En 1858, à 20 ans, Eugène Mercier fonde à Épernay une maison de champagne qui va rompre avec les traditions des maisons aristocratiques à divers titres. Sur le plan logistique notamment, mis en avant dans les réclames de la Maison, un embranchement ferroviaire facilitera la manutention de délicates caisses de bouteilles, menant de plain-pied aux caves, tout comme la vente de la craie extraite lors de la construction d’un réseau de 18 km de galeries souterraines.
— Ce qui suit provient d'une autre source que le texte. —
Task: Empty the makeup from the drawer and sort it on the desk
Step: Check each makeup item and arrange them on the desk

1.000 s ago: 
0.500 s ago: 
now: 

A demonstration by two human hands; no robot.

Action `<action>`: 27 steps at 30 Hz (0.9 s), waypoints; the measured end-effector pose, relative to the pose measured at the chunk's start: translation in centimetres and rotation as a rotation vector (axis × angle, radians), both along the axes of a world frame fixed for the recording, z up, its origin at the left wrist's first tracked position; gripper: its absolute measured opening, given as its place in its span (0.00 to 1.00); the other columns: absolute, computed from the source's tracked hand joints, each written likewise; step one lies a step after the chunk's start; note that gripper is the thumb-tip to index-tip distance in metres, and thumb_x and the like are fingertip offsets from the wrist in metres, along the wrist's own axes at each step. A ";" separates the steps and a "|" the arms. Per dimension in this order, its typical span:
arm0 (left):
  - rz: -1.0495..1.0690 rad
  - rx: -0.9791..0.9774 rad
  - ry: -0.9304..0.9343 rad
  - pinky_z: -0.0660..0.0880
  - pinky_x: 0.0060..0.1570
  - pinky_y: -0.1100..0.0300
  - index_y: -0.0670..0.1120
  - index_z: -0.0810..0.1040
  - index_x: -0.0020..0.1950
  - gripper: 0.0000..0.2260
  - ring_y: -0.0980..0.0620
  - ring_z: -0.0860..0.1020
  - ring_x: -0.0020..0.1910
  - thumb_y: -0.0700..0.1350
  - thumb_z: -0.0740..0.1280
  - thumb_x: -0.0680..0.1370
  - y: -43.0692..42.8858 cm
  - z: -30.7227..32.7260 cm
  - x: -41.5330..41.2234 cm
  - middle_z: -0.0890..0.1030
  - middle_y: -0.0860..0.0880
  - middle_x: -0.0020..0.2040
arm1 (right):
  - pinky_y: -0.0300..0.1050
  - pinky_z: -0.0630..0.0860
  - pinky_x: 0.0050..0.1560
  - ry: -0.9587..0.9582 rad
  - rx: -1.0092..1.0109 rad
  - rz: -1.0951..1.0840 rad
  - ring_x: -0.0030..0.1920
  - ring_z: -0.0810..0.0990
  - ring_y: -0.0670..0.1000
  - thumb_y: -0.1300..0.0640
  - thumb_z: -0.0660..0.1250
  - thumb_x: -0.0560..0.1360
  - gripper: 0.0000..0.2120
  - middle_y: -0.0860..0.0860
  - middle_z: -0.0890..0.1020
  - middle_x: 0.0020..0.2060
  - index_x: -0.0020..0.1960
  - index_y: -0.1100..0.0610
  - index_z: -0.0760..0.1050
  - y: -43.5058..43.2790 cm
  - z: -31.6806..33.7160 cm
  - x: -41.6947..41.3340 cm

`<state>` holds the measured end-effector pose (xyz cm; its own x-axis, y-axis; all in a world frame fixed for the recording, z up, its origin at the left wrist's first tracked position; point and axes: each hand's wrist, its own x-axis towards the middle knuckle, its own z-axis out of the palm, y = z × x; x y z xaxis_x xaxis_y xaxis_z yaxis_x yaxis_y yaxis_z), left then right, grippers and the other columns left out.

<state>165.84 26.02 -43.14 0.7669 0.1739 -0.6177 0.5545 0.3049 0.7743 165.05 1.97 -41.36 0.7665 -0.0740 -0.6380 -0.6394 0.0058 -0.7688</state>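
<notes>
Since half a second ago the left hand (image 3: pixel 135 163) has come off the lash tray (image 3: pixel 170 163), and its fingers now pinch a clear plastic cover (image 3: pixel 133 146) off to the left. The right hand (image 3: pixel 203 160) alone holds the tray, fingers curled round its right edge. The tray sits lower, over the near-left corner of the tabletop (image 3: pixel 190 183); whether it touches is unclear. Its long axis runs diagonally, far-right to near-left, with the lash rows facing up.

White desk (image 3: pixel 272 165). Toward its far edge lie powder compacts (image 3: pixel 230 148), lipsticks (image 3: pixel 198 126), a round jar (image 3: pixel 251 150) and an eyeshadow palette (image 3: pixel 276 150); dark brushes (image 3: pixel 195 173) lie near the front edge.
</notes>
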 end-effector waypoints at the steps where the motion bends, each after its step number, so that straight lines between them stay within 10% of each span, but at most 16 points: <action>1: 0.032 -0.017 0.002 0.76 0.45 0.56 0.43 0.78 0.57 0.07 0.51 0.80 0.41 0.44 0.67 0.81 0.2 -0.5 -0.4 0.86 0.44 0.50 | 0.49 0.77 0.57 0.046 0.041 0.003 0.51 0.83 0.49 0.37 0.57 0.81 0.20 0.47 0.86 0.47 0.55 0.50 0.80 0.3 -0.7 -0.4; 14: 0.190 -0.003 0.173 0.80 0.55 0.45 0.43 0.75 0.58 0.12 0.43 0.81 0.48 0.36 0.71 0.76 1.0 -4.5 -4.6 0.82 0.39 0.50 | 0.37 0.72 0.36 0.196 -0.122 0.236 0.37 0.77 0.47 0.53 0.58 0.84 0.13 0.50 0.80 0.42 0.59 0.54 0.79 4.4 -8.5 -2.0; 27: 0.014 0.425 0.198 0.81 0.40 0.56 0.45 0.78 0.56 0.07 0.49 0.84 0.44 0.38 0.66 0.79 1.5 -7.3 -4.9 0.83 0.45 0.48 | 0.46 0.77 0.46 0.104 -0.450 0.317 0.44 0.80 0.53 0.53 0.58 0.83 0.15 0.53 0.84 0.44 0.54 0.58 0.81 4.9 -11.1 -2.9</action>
Épernay, porte d’entrée du rail dans les vignobles champenois

Concédé en novembre 1845, le chemin de fer de Paris à Strasbourg (devenu Compagnie de l’Est en 1854), voit un premier tronçon ouvert le 21 août 1849 jusqu’à Épernay, inauguré le 2 septembre suivant par le président de la République Louis-Napoléon Bonaparte. Si le 10 novembre, Châlons-sur- Marne est atteint, il faut attendre l’été 1852 pour que le chemin de fer arrive enfin à Strasbourg, et deux ans encore, pour que soit ouvert l’embranchement reliant Épernay à Reims en juin 1854, la Compagnie du chemin de fer de Paris à Strasbourg devenant la Compagnie de l’Est. Proximité géographique de la capitale (147 km) et précocité de sa desserte ferroviaire ont favorisé ainsi sans doute les caves d’Épernay, dont les livraisons pour l’exportation outre- Manche – alors en plein essor – transitent nécessairement par la capitale, et dorénavant par la voie ferrée.

Si la consommation nationale de champagne demeure alors stationnaire sous le Second Empire, c’est évidemment en raison du prix très élevé pratiqué par les grandes maisons.